In my opinion, the ElementTree
is a good choice. If you need a bit more capable package in future, you can switch to the third party lxml
module that uses the same interface.
The answer to your problem can be found in the doc http://docs.python.org/3/library/xml.etree.elementtree.html#xml.etree.ElementTree.ElementTree.write
The output is either a string (str) or binary (bytes). This is controlled by the encoding argument. If encoding is "unicode", the output is a string; otherwise, it’s binary. Note that this may conflict with the type of file if it’s an open file object; make sure you do not try to write a string to a binary stream and vice versa.
Basically, you are doing it correctly. You open()
the file in a text mode, this way the file accepts the strings and you neet to use the 'unicode'
argument for the tree.write()
. Otherwise, you could open the file in binary mode (no encoding argument in the open()
) and use the 'utf-8'
in the tree.write()
.
A bit cleaned-up code that works on its own:
#!python3
from xml.etree import ElementTree as et
def dict_to_elem(dictionary):
item = et.Element('Item')
for key in dictionary:
field = et.Element(key.replace(' ',''))
field.text = dictionary[key]
item.append(field)
return item
root = et.Element('AllItems') # create the element first...

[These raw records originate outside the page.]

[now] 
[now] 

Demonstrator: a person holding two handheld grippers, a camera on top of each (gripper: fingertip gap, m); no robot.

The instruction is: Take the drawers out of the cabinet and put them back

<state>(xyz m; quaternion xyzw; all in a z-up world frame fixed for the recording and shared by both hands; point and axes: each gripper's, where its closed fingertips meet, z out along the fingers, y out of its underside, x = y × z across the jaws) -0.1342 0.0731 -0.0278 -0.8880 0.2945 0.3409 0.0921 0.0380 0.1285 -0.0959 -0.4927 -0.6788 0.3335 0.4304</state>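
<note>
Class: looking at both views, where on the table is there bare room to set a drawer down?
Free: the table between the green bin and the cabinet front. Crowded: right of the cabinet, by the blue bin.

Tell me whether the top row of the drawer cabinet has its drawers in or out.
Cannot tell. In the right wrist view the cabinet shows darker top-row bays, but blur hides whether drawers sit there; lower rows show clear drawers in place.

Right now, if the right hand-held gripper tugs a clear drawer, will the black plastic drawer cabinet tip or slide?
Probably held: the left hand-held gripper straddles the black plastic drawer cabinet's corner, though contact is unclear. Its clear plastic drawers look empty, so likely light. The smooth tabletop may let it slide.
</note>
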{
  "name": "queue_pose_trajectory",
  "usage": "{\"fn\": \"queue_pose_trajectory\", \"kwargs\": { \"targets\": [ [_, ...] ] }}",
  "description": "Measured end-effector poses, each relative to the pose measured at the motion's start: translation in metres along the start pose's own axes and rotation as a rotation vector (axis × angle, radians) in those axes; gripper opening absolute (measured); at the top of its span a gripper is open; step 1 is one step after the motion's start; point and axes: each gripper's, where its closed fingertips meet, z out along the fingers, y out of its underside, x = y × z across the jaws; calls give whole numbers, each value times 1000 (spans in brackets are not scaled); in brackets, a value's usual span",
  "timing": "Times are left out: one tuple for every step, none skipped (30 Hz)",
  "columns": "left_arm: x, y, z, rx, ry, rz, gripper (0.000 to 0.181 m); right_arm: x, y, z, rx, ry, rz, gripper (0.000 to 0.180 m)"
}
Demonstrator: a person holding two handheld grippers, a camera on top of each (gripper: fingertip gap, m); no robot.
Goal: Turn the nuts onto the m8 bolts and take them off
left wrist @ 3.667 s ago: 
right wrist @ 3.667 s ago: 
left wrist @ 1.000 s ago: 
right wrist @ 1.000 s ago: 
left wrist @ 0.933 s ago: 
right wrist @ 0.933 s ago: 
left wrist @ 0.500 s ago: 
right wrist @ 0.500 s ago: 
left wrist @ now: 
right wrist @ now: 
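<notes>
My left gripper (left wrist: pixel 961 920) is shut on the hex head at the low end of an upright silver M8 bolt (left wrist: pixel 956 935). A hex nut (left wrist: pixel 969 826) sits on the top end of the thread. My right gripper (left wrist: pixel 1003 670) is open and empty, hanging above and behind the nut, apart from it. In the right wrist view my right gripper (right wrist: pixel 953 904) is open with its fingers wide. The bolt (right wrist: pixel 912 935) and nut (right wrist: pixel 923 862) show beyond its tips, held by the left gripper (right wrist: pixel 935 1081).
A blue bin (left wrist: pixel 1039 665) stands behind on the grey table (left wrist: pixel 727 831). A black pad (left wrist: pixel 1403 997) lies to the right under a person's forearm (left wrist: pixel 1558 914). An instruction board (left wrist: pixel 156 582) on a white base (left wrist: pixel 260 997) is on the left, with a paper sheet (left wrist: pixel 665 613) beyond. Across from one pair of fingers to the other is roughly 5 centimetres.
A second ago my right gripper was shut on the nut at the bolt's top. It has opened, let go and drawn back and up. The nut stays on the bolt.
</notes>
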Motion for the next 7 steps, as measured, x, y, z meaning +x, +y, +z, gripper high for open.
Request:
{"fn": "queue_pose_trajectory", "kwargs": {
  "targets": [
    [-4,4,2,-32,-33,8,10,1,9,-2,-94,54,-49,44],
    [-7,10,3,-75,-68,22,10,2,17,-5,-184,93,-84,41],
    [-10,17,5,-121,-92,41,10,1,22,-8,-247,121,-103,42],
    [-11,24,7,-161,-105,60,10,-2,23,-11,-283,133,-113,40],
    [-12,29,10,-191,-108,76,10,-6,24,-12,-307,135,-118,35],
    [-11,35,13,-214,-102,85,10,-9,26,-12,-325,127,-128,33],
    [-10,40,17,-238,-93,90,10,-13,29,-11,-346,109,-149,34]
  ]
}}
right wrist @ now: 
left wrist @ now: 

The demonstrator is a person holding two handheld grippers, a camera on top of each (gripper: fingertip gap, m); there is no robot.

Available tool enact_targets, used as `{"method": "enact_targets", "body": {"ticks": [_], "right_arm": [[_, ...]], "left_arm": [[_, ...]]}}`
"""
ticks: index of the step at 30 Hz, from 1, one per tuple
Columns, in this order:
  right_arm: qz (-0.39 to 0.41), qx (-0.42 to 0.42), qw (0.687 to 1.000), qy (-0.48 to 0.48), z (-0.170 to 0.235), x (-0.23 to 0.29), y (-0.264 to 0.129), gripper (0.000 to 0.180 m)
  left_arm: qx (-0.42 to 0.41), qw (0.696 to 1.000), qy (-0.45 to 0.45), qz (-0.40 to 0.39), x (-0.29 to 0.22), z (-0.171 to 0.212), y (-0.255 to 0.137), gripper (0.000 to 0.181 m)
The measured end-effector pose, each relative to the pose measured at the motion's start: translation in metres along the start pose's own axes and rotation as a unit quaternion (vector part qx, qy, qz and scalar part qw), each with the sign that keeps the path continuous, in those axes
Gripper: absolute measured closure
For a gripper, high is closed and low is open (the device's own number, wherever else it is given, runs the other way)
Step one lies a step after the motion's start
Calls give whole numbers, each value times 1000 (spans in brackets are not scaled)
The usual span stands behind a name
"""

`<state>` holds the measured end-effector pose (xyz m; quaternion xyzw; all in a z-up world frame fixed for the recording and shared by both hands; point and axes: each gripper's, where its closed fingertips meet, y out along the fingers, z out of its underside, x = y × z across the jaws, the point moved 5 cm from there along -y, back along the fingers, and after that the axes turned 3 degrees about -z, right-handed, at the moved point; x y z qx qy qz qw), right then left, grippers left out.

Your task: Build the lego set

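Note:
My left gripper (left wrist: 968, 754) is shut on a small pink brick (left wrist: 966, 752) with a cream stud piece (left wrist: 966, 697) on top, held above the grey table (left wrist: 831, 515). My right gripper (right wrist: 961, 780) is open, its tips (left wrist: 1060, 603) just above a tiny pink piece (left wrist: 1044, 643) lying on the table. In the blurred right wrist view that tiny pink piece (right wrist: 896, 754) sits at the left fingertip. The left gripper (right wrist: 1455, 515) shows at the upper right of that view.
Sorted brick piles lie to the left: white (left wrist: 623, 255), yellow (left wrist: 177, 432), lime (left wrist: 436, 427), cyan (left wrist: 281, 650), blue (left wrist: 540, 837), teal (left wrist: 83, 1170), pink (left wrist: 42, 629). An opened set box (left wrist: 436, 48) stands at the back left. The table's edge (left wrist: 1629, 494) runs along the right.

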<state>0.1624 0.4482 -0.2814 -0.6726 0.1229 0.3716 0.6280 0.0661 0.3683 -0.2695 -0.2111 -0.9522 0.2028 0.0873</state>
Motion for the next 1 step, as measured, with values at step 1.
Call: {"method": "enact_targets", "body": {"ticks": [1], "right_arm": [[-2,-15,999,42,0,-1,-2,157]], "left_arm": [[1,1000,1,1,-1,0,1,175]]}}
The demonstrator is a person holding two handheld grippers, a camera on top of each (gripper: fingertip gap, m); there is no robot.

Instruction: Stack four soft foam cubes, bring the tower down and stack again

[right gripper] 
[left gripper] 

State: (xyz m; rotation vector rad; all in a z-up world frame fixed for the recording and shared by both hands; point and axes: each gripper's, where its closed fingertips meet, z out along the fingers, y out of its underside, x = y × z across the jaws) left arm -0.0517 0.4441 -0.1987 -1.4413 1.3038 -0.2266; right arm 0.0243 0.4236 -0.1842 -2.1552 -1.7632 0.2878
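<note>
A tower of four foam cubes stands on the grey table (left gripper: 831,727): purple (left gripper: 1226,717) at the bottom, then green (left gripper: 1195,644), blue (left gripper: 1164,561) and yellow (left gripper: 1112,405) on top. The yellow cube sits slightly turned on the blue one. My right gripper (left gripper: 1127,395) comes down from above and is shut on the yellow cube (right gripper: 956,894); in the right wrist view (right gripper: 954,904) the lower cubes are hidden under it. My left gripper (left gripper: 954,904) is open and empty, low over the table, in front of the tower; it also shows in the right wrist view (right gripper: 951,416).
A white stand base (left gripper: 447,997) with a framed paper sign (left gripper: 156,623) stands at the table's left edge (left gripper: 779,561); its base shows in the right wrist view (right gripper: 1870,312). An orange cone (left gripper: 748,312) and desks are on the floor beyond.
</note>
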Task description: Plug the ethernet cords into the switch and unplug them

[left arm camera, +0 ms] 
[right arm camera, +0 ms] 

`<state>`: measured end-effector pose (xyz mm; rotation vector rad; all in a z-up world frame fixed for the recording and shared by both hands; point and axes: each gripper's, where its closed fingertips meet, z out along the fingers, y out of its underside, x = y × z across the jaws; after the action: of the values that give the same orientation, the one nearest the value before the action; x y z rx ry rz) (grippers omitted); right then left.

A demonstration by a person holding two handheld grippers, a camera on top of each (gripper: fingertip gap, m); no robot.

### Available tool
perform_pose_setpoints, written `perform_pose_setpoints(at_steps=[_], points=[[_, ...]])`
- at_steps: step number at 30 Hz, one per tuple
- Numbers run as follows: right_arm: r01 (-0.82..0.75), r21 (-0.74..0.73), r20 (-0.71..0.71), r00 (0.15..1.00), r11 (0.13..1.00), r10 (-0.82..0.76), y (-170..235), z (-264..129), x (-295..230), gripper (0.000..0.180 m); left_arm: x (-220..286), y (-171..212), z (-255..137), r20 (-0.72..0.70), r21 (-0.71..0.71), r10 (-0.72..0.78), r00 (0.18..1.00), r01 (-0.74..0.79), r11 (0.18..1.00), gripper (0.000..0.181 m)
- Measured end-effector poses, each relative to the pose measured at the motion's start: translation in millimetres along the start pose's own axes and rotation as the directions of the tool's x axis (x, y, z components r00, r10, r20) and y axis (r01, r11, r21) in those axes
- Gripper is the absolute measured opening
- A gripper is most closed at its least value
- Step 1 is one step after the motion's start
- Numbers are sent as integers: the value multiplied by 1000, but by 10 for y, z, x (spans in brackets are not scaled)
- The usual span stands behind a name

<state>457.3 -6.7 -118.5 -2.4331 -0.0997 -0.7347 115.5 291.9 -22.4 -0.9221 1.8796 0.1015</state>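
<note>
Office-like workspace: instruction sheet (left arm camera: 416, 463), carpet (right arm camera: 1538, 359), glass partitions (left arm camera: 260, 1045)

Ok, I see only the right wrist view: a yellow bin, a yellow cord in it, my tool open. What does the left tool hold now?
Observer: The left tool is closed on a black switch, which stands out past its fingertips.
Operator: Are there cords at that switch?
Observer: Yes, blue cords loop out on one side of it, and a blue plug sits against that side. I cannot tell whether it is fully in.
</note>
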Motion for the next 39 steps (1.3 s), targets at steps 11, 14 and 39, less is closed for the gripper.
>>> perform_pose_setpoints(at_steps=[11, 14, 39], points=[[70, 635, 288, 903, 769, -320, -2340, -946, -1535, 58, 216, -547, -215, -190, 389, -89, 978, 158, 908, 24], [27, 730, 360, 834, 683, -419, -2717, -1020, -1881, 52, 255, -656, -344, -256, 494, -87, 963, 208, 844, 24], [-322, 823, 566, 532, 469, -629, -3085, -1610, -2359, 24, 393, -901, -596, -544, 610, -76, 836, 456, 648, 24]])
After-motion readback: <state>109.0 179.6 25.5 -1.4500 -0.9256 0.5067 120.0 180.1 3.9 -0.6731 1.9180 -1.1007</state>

tree = et.ElementTree(root) # and pass it to the created tree
root.append(dict_to_elem( {'some_tag':'Hello World', 'xxx': 'yyy'} ))
# Lather, rinse, repeat this append step as needed
filename = 'a.xml'
with open(filename, 'w', encoding='utf-8') as file:
tree.write(file, encoding='unicode')
# The alternative is...
fname = 'b.xml'
with open(fname, 'wb') as f:
tree.write(f, encoding='utf-8')
It depends on the purpose. Of the two, I personally prefer the first solution. It clearly says that you write a text file (and the XML is a text file).
But the simplest alternative where you do not need to tell the encoding is just to pass the file name to the tree.write
like this:
tree.write('c.xml', encoding='utf-8')
It opens the file, writes the content using the given encoding (updated after the Sebastian's comment below), and closes the file. And you can read it easily and you can do no mistake here.